Jon removes the left front wheel. Mary climbs into the driver’s side, her head hangs back, her face red in the heat.

Jon wipes his face with his tee-shirt.

“Pump it twice. Now let it up. Now push it to the floor.”

Again and again, he repeats this litany, and again and again, Mary does as he says. “Pump it twice. Now let it up. Now push it to the floor”. Eventually the brake fluid runs clear, no air spurts.

That's one fewer thing wrong with the Honda.

She lives to brake another day.

And as Jon likes to say, he killed it.

Friday, June 14, 2013

The Traitorous Nature of Trousers

“My life is a travesty,” I moan. 

 “What’s that now?”

“My life.  It’s a hollow, meaningless farce marked by intermittent, brief glimmers of hope.”

“Yikes,” Mary says.  “That sounds serious.”

I shift the phone from one ear to the other.  “Guess what I did for lunch?”

Mary takes a breath.  In my experience, she does this every time she’s getting ready to mess with me.

“Let me think,” she says, with what is surely a smile on her face.  “You ate?  Pearl, did you eat for lunch?  No, wait.  I can do better than that.”  She laughs softly to herself.  “Gimme a minute.  Lemme think.”

“Mary –“ I warn.

She cackles over the line.  “Okay, okay,” she says.  “What did you do for lunch?”

I take a deep breath.  “I tried on pants.”

A hush goes over the line. 

“You didn’t.”

I nod. Surely she is nodding, too.

“Oh, Pearl,” she sighs.  “I am so sorry.”

“Fourteen pairs of pants, Mary.  Fourteen pairs of pants.”

“And you didn’t buy a one, did you?”

“Nope.”

There’s a brief pause as we consider the heartbreak that pants-shopping can cause.

“Not to mention,” I say, having started a separate but parallel conversation in my head, “the pants I’m wearing today look like I pulled them out of the hamper.”

“Did you?”

“Pfft,” I say.  “You know I don’t do that anymore.” 

We laugh the laugh of people who have worn swimsuit bottoms as underwear.

“So, what then?” she says.  “Tell Mary about your current pants.”

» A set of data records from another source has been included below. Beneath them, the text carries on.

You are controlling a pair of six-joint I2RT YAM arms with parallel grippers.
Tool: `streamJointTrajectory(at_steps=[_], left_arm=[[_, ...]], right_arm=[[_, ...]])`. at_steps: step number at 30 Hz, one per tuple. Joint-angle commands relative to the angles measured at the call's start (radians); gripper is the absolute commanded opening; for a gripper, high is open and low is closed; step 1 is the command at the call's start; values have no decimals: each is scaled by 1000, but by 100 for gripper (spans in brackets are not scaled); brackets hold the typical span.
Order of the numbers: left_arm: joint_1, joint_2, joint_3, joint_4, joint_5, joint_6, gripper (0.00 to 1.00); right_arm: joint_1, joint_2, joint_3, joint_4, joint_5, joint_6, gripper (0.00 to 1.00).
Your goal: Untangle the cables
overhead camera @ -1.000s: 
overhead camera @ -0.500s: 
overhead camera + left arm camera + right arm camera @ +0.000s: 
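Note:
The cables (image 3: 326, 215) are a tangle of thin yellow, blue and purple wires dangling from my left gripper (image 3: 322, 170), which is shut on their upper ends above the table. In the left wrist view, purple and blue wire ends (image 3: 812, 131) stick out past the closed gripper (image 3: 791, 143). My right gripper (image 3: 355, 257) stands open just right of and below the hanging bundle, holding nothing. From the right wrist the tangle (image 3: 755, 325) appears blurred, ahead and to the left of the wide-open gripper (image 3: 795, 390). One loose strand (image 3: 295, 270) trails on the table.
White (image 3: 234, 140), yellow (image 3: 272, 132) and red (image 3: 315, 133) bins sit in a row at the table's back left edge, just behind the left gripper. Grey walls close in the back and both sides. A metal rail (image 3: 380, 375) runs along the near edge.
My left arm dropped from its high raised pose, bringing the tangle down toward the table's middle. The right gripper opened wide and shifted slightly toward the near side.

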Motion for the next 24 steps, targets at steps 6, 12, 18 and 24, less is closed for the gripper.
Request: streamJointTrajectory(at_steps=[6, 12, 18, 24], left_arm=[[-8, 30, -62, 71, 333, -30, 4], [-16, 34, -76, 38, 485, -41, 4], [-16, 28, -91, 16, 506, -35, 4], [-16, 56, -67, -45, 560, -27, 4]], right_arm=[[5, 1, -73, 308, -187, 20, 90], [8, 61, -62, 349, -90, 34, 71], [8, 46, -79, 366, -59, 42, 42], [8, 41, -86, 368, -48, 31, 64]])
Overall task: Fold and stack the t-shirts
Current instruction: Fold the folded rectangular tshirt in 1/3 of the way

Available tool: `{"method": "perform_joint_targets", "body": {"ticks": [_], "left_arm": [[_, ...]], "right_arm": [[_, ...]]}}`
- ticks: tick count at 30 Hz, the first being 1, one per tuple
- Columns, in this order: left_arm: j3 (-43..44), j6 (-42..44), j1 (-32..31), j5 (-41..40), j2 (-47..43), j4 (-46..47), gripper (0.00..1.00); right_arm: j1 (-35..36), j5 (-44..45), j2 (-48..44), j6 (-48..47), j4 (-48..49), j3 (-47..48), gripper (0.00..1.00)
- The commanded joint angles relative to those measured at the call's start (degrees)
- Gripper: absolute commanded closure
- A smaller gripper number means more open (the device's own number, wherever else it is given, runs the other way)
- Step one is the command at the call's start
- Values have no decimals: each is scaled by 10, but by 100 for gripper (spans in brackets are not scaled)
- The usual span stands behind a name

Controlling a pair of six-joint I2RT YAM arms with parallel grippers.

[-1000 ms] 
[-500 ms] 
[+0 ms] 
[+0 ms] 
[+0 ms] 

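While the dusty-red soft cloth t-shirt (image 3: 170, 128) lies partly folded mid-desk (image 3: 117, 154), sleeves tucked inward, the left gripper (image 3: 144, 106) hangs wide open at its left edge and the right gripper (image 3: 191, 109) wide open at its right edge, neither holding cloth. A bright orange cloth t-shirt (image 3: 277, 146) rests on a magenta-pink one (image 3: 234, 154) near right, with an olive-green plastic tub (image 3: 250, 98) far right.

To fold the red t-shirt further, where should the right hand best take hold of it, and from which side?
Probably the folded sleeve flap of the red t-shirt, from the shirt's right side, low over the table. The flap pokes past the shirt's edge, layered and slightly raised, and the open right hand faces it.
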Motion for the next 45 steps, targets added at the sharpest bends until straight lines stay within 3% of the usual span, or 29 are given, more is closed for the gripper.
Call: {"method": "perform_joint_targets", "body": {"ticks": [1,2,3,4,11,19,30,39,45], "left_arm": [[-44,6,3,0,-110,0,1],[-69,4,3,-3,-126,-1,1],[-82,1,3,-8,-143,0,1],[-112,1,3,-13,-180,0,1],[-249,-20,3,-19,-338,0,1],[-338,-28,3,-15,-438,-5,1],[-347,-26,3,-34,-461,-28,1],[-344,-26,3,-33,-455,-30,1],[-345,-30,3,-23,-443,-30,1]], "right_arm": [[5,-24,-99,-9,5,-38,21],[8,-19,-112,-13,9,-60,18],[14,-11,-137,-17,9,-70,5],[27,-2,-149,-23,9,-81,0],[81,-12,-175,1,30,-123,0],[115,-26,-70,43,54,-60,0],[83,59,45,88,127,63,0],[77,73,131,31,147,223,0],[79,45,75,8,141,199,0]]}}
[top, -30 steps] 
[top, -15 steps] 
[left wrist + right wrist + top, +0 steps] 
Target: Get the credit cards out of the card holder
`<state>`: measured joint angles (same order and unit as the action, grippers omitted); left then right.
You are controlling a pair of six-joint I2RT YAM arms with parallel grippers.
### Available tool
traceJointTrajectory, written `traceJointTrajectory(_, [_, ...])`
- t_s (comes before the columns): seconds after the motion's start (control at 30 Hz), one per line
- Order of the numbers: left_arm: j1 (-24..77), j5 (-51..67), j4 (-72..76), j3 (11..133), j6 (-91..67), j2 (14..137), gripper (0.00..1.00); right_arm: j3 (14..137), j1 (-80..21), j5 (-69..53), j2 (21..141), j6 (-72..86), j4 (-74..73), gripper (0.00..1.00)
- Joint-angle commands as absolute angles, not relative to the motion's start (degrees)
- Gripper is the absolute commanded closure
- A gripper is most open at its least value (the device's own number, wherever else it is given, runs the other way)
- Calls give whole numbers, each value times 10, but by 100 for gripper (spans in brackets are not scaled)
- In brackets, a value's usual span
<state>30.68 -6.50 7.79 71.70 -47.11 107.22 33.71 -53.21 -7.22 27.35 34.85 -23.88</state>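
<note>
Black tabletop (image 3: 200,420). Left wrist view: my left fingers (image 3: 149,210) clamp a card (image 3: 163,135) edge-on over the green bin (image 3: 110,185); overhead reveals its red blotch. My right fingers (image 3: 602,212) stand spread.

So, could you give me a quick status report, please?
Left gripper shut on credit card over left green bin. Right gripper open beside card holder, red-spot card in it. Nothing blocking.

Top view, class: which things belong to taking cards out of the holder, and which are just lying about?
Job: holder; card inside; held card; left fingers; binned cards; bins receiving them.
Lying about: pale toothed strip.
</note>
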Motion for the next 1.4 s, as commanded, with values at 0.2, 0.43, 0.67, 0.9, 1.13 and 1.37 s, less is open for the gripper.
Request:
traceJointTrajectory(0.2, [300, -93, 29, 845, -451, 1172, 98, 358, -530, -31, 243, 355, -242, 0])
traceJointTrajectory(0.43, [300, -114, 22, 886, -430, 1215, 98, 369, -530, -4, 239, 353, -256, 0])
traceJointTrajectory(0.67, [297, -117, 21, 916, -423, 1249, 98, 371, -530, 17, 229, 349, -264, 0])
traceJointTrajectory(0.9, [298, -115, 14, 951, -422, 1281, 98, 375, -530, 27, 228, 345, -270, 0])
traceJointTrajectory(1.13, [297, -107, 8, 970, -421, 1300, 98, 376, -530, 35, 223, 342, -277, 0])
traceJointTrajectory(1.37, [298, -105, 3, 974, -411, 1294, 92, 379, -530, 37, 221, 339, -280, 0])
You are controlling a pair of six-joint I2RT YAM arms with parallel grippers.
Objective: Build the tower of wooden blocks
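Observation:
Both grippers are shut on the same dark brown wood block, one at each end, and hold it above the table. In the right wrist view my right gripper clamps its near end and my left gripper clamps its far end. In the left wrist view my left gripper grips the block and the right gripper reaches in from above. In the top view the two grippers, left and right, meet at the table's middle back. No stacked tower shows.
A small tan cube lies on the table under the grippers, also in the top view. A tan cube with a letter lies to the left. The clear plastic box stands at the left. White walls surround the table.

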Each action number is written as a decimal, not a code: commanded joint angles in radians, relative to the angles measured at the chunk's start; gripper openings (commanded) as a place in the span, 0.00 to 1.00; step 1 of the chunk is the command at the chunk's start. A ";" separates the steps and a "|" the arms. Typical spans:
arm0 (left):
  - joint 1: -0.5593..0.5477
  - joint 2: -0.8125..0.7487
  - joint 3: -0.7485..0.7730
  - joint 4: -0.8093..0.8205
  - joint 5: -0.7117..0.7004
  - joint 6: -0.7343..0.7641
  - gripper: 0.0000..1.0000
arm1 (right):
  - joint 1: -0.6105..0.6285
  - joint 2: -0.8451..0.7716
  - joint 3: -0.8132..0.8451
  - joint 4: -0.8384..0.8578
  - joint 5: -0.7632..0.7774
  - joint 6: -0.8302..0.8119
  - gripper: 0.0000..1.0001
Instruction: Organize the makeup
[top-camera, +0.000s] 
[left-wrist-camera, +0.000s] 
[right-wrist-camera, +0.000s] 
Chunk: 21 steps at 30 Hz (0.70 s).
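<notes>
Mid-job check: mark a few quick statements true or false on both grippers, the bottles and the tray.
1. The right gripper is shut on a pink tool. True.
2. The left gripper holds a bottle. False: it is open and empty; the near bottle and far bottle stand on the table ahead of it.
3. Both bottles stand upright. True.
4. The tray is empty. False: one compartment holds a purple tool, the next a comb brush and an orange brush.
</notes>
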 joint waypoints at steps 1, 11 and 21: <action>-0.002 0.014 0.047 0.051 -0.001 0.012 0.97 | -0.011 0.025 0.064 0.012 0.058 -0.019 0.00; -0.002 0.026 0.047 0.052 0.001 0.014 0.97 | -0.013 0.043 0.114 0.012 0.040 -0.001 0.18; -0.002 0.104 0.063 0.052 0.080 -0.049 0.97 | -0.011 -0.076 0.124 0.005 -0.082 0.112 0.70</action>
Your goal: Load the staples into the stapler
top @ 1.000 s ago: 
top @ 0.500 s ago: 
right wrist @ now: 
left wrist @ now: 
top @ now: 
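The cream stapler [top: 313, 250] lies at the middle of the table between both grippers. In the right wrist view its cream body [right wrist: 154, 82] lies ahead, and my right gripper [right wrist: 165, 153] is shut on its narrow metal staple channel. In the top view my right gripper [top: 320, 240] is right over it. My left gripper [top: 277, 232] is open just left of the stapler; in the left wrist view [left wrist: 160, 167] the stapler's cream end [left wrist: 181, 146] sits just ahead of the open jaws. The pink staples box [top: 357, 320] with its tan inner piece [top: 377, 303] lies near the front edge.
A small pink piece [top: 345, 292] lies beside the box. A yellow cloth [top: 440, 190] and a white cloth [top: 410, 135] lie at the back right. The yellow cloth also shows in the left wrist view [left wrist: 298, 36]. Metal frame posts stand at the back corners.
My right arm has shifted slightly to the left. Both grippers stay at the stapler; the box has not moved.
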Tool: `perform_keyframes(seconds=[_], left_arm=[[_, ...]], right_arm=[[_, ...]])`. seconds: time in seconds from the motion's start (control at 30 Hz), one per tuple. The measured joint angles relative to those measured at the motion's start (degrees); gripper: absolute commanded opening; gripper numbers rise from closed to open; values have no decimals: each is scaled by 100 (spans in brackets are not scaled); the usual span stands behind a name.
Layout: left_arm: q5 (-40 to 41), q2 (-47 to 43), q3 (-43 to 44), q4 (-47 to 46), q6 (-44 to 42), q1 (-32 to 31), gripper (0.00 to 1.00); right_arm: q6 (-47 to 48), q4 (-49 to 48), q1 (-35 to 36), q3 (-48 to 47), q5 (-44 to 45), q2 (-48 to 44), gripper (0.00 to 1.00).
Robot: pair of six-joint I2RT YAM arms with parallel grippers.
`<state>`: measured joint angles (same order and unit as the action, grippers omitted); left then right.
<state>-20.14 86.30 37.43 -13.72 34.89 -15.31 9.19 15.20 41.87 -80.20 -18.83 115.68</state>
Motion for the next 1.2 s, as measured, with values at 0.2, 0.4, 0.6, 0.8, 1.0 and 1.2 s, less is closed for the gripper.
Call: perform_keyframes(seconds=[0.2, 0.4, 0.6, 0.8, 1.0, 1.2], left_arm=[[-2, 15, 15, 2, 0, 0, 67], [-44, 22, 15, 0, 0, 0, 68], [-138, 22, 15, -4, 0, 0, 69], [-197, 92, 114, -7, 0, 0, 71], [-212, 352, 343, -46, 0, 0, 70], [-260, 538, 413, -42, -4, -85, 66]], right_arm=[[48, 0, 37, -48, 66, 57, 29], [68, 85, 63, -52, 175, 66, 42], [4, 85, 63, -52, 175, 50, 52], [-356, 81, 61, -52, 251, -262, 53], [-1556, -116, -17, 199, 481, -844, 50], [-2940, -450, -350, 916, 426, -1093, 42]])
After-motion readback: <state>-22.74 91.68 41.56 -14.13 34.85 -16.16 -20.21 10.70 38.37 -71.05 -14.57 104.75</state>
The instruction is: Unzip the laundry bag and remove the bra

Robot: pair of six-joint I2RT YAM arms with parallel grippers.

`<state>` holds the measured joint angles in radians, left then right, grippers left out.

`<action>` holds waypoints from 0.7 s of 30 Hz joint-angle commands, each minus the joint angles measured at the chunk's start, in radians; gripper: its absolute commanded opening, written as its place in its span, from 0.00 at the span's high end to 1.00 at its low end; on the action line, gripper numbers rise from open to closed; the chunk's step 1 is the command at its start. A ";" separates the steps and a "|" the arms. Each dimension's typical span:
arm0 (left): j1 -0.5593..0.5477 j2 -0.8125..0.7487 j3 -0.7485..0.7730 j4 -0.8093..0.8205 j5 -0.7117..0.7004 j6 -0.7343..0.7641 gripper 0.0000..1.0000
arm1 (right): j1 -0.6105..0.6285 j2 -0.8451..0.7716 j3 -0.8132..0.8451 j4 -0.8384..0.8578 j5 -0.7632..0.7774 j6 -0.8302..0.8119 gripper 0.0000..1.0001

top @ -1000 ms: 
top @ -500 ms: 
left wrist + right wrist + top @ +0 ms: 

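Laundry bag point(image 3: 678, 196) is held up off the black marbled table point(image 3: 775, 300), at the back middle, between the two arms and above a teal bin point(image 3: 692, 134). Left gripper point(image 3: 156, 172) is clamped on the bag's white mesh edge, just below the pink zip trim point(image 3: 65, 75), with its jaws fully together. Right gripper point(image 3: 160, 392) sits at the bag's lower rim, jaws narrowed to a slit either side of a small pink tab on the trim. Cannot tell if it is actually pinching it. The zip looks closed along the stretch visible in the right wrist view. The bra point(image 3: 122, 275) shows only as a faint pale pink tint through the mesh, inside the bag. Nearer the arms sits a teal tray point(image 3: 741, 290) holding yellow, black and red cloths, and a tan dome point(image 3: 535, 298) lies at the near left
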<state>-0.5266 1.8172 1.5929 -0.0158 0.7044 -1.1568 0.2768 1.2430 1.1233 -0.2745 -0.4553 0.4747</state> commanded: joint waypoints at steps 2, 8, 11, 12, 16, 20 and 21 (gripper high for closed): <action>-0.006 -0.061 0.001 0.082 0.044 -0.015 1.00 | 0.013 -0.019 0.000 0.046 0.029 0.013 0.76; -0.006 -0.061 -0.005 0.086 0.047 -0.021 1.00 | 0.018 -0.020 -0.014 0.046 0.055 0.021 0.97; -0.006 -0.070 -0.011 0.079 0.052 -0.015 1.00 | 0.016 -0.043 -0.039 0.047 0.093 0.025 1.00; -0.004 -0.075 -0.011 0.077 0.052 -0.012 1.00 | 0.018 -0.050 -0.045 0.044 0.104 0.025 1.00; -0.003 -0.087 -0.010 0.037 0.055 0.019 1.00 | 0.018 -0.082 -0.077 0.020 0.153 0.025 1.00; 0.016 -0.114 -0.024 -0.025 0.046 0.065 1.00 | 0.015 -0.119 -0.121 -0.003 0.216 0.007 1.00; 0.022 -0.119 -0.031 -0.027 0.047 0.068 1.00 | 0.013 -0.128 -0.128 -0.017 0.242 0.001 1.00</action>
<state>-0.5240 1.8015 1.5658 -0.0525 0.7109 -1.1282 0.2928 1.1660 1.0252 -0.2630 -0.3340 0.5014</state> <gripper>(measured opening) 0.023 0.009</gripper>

I shake my head in disgust, something I’m sure transfers over the phone.  “You know those pants that look good when you put them on, nice and smooth, and they get baggier and baggier, get weirder throughout the day?”

“Yep,” she says.

“These are them.”  I glance down, pull at the fabric around my belly.  “These looked pretty sweet at 6:30 in the morning.”

“And now?” she asks.  “We talkin’ grapefruit smugglers here?”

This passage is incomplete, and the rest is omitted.